This number has been true for cloud. It was true for digital transformation. It is now becoming true for AI — at a pace that should concern every board that has approved an AI transformation budget in the last 24 months.
The technology is not the problem. Large language models work. AI-powered automation delivers measurable efficiency in controlled conditions. The tools exist. The problem is the same one it has always been: organizations are buying technology solutions to design problems. And design problems, by definition, cannot be solved by technology alone.
What AI Transformation Projects Actually Produce
The pattern is consistent enough to be a template. A large language model is deployed. A chatbot is launched. An AI co-pilot is integrated into the product. Usage metrics are disappointing. Adoption is lower than projected. The AI works — technically — but it does not produce the behavioral change or operational improvement that justified the investment in the first place.
Why? Because the project was designed around the technology, not around the change in human behavior the technology needs to enable.
An AI chatbot is a design problem disguised as a technology problem. The technology determines what is possible. The design determines whether anyone actually changes how they work. A chatbot that technically answers questions correctly but that users distrust, cannot navigate, or do not know how to integrate into their workflow has a technology success rate of 100% and a transformation success rate of zero.
The technology was delivered. The transformation was not.
The Three Design Gaps in AI Transformation
Across AI transformation projects, the failure modes cluster into three categories. Each represents a design gap — a decision that was left to the technology deployment rather than answered before it began.
Design-First AI Transformation
A design-first approach inverts the sequence that most AI transformation programs follow. Instead of deploying technology and then managing adoption, it starts with the human behavior that needs to change and works backward to the technology that enables it.
- Start with the human behavior you want to change — not the technology you want to deploy. What does a person need to do differently for this investment to have delivered? That is the design target. Everything else is infrastructure.
- Map the current process at the friction-point level. Where are the decision bottlenecks? Where is human judgment most expensive? Where is inconsistency creating downstream cost? These are the design opportunities. They are not visible from a technology evaluation.
- Design the AI-assisted process explicitly: which steps does AI handle, which require human judgment, and how does the handoff between AI and human work? This is a design artifact — a process map with ownership, decision rules, and exception handling — not an engineering specification.
- Prototype and test before deploying at scale. A limited pilot that proves the behavior change happens before the full investment is committed. Not a technology pilot — a behavior change pilot. Did people actually work differently? Is the process measurably better?
- Redesign the organizational model around the new process: metrics, incentives, job definitions, training. The organizational design must reward the new behavior, or the old behavior will persist regardless of what the technology makes possible.

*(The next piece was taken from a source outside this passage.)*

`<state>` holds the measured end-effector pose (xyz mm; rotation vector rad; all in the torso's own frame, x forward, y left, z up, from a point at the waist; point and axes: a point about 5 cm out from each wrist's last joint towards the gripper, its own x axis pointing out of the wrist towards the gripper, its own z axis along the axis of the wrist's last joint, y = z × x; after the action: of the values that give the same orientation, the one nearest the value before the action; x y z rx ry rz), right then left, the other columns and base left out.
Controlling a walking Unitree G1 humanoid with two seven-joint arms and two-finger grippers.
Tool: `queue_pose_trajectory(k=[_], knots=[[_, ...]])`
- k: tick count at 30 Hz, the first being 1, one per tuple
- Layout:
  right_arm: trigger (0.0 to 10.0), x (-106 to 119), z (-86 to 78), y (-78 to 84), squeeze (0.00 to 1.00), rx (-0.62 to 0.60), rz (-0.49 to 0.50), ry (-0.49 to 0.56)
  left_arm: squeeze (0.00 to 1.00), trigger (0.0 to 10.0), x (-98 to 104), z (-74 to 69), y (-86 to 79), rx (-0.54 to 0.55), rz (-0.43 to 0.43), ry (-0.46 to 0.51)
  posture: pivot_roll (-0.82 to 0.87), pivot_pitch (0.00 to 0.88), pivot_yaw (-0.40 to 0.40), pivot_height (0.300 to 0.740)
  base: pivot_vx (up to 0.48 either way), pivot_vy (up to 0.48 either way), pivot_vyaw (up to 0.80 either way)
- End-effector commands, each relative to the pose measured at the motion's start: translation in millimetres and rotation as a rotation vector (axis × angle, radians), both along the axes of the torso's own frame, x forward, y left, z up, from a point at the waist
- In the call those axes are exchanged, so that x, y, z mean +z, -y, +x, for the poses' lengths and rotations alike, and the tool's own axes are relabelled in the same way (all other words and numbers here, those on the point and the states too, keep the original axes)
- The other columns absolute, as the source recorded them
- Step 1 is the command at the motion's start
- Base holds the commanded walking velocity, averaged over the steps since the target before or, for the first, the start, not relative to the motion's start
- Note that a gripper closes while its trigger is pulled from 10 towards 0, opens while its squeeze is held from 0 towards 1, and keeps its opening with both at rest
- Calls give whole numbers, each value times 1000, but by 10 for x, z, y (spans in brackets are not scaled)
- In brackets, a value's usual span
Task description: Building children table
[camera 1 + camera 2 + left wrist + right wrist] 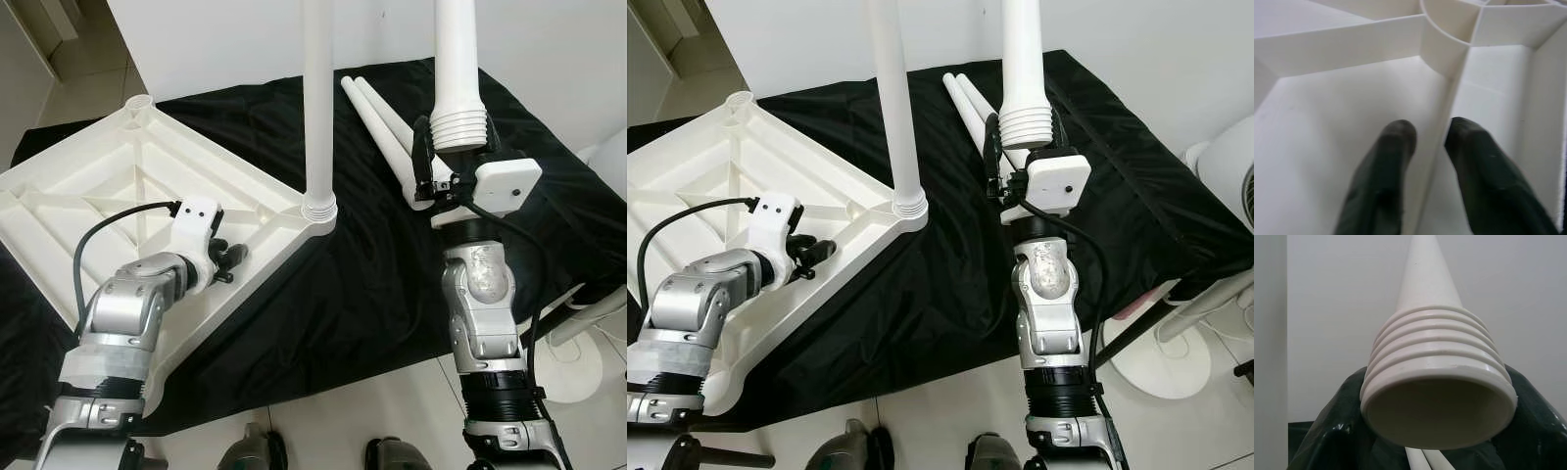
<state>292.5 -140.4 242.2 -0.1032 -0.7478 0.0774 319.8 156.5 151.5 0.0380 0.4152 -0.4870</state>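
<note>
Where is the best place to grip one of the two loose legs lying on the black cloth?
Grip a loose leg at mid-shaft, coming from above with fingers across it. It lies flat and the shaft is smooth; the pair touch, so take the outer side.

I see smooth, faintly glossy white plastic on the upturned tabletop (118,186) and the threaded leg (1437,382), a matt black cloth (372,284) beneath them, brushed silver metal arms, and matt black rubbery fingers (1386,171)

Both upright table legs, the fitted leg (318,98) and the held leg (457,69), run out past the top edge. The tabletop (88,186) is cut off at the left.
</note>
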Motion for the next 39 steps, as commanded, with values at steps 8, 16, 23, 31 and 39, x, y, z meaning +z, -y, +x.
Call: queue_pose_trajectory(k=[8,16,23,31,39], knots=[[10000,91,-15,-48,0,4,1,40,0,0,-41,32,-24,351,146,58,-95,82,149,740,0,0,0],[10000,97,-11,-61,0,-13,15,42,0,0,-36,69,96,424,134,83,-98,79,154,740,0,0,0],[10000,94,1,-66,0,-23,32,37,1000,10000,199,129,424,192,-26,243,-89,81,140,740,0,0,0],[10000,74,13,-48,0,-26,36,28,1000,10000,414,79,490,61,-59,386,-79,86,130,740,0,0,0],[10000,49,33,-36,0,-23,38,14,0,10000,714,-57,378,-56,-145,573,-55,98,99,740,0,0,0]])
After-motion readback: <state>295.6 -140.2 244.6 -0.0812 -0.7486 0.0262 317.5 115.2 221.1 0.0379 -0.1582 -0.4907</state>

For Intel, Redesign designed the Enterprise AI sales enablement program — not just the technology enablement, but the sales conversation design, the buyer journey design, and the enablement program that helped Intel's salesforce use AI tools effectively in enterprise conversations. The technology was one component. The design of how salespeople would actually change how they sold was the program. Without it, the technology would have been adopted in name only.
What This Means for AI Transformation Budgets
Most AI transformation budgets allocate roughly 80% to technology and 20% to change management. The 20% going to change management is typically used for training — teaching people to use the technology after it has already been deployed. Training people to use technology they were not involved in designing, for a process that was not redesigned around them, in an organization whose incentives have not changed. This is why the 92% number exists.
A design-first approach does not mean spending less on technology. It means spending less on rework when the technology is deployed and no one uses it. The design investment happens before deployment, not after. This shifts costs from expensive remediation — retraining, re-implementation, organizational resistance management — to cheaper prevention: designing the right thing before you build it.
The organizations that are getting value from AI are not the ones with the most sophisticated models or the largest AI budgets. They are the ones that treated AI as a design challenge before it was a technology challenge. The question is not "which AI tool should we buy?" It is "what human behavior do we need to change, and how does AI help us change it?" That question requires a designer, not just a software vendor.